Professor McMillan, who sued columnist Andrew Bolt over racial discrimination in 2009, served as a director of the former National Congress of Australia’s First Peoples and is a board member of the Trangie Local Aboriginal Land Council.

Before this, he served as an appellate judge in the Yaqui Court of Appeals, a Native American tribal court in Tucson, Arizona.

And two years ago, Professor McMillan became RMIT University’s inaugural deputy pro vice-chancellor for Indigenous education and engagement.

“I can’t disassociate … what I know about public law and Indigenous nation building and not bring that into the governing [of Melbourne City Council]," he said.

Professor McMillan has been in Townsville caring for his sick mother during the campaign period.

He has taken leave from RMIT amid an employment dispute.

"I can't make any further comments … other than I can confirm that there is a dispute and we're genuinely close to resolution," he said.

"We hope to resolve it in an ongoing manner that reflects the genuine goodwill to both [parties]."

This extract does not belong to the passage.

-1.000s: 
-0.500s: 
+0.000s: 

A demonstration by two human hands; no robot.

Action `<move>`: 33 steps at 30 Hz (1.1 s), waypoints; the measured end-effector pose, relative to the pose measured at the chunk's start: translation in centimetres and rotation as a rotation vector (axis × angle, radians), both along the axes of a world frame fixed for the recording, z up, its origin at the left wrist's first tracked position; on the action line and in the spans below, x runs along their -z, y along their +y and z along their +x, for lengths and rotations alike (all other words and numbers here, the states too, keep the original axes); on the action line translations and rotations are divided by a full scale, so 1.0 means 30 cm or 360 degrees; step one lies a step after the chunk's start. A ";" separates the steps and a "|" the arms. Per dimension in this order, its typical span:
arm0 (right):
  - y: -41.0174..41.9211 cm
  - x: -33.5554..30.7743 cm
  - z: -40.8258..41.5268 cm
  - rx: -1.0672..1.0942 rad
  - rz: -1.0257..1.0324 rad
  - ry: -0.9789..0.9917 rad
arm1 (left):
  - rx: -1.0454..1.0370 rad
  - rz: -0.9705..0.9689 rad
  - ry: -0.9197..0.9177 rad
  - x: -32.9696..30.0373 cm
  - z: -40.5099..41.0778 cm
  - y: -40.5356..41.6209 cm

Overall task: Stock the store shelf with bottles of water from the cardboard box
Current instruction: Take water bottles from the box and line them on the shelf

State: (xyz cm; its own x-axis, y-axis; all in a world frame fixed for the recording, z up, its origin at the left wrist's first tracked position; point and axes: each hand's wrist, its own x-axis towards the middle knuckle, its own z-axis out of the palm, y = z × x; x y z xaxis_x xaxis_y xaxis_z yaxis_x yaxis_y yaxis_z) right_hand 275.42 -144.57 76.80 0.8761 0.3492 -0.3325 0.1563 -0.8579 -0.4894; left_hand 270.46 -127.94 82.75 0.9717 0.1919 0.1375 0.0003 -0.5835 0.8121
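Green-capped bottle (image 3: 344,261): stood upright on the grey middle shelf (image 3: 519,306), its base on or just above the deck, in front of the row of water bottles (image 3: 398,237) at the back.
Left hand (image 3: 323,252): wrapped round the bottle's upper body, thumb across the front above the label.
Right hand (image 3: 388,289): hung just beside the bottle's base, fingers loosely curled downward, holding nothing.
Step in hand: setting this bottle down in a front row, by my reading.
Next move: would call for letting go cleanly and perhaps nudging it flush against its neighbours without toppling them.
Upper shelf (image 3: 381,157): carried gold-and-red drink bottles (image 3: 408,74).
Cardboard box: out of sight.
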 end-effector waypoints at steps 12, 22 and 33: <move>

An RMIT spokeswoman said the university did not provide comment on matters relating to individual employees.

Outgoing Melbourne councillor Nicolas Frances Gilley, who first approached Professor McMillan about running for council four years ago, said Indigenous affairs had improved during his time there.

“And now, hopefully, rather than a white guy who wants that engagement, we'll have an Aboriginal man who is steeped in understanding of social law,” he said.

Cr Capp said she asked Professor McMillan to run on her ticket because of his experience running major campaigns that created social and legal change, something she believed the council could improve on.

"Mark has shown that he’s somebody [who] can really rally people," she said.

"I'm really excited about what we can achieve as a city and as a community with that sort of leadership."

Cr Capp said it was also important that the city realise its ambition to put its Aboriginal heritage at its centre.

Gunnai and Gunditjmara woman Lidia Thorpe was sworn in as the first Aboriginal senator for Victoria last week. Sheena Watt was also last week sworn in as Victorian Labor's first female Indigenous MP.

Professor McMillan said the appointments, and his candidacy, were exciting milestones for Aboriginal leadership.

“And where else but Victoria, and where else but Melbourne, would we be getting that opportunity?”